There is no clear evidence that total thyroidectomy affects the survival of patients with low-risk PTC. The long-term survival rate in the low-risk group exceeds 98%. Both DeGroot and Grant and their colleagues have documented fewer recurrences and deaths,19,20 even in low-risk patients, with bilateral thyroidectomy. However, Bilimoria et al. (US National Cancer Data Base, 52 173 PTC, 1985–1998) showed that total thyroidectomy resulted in superior disease-free and overall survival in patients with PTC >1cm, but not in patients with PTC <1cm.21 Other studies, by Shaha and colleagues22,23 and Sanders and Cady,24 also found no significant difference in recurrence rates or mortality rates for low-risk patients.
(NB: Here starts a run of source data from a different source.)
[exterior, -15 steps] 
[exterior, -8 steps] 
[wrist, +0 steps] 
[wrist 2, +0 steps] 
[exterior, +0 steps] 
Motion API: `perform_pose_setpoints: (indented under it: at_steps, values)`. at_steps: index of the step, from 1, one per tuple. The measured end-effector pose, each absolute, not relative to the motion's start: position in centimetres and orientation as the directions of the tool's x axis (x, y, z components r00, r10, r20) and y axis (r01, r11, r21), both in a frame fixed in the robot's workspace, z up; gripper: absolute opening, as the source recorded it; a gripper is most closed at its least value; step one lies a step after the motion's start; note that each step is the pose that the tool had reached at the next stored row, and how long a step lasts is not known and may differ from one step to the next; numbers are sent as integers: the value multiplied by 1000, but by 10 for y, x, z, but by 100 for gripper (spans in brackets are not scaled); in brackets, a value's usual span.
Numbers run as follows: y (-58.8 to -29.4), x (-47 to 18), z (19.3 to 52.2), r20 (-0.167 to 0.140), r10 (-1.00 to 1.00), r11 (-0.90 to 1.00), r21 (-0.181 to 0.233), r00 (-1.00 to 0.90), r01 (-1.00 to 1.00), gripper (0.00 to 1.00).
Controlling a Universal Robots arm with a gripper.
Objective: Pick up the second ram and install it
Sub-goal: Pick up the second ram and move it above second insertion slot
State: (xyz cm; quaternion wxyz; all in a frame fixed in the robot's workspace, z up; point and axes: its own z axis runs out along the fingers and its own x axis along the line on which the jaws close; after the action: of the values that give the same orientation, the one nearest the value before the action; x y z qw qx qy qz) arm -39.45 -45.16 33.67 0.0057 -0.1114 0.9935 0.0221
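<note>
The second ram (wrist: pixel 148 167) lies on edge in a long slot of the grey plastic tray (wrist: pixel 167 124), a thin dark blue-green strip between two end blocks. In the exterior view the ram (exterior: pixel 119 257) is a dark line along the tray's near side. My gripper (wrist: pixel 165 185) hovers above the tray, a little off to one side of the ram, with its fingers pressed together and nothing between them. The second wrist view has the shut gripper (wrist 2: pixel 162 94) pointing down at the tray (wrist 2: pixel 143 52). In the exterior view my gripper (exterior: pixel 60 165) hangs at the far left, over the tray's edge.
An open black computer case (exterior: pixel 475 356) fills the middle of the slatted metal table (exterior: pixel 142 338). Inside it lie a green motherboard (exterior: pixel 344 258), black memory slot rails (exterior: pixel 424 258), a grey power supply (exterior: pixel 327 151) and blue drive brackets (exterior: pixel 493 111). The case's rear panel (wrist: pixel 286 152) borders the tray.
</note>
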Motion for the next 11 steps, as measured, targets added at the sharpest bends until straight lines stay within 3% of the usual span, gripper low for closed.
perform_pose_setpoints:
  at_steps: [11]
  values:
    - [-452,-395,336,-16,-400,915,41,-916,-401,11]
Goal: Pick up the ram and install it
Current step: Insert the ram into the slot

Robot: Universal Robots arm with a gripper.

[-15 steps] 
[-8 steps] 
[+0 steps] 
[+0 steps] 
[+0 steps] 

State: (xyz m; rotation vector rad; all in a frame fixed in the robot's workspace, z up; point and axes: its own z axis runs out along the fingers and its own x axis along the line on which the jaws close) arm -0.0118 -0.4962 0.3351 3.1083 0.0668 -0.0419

However, most of the studies showed that the prevalence of local recurrence in patients with PTC treated with lobectomy is higher than in those treated with total thyroidectomy. In fact, total or near-total thyroidectomy in patients with low-risk PTC is associated with an improved disease-free survival.25,26 The rate of local recurrence and nodal metastasis after lobectomy was 14 and 19%, respectively, compared with 2 and 6%, respectively, after total or near-total thyroidectomy.25 In another study a 5–10% risk of recurrence in the opposite lobe in patients treated with a lobectomy alone was observed.27 Recurrence develops in the contralateral lobe in about 5% of patients, and many retrospective studies25,28 with long-term follow-up demonstrate decreased recurrence (although not decreased mortality) in patients who have total thyroidectomy and radioactive iodine (RAI) ablation compared with lobectomy for low-risk patients.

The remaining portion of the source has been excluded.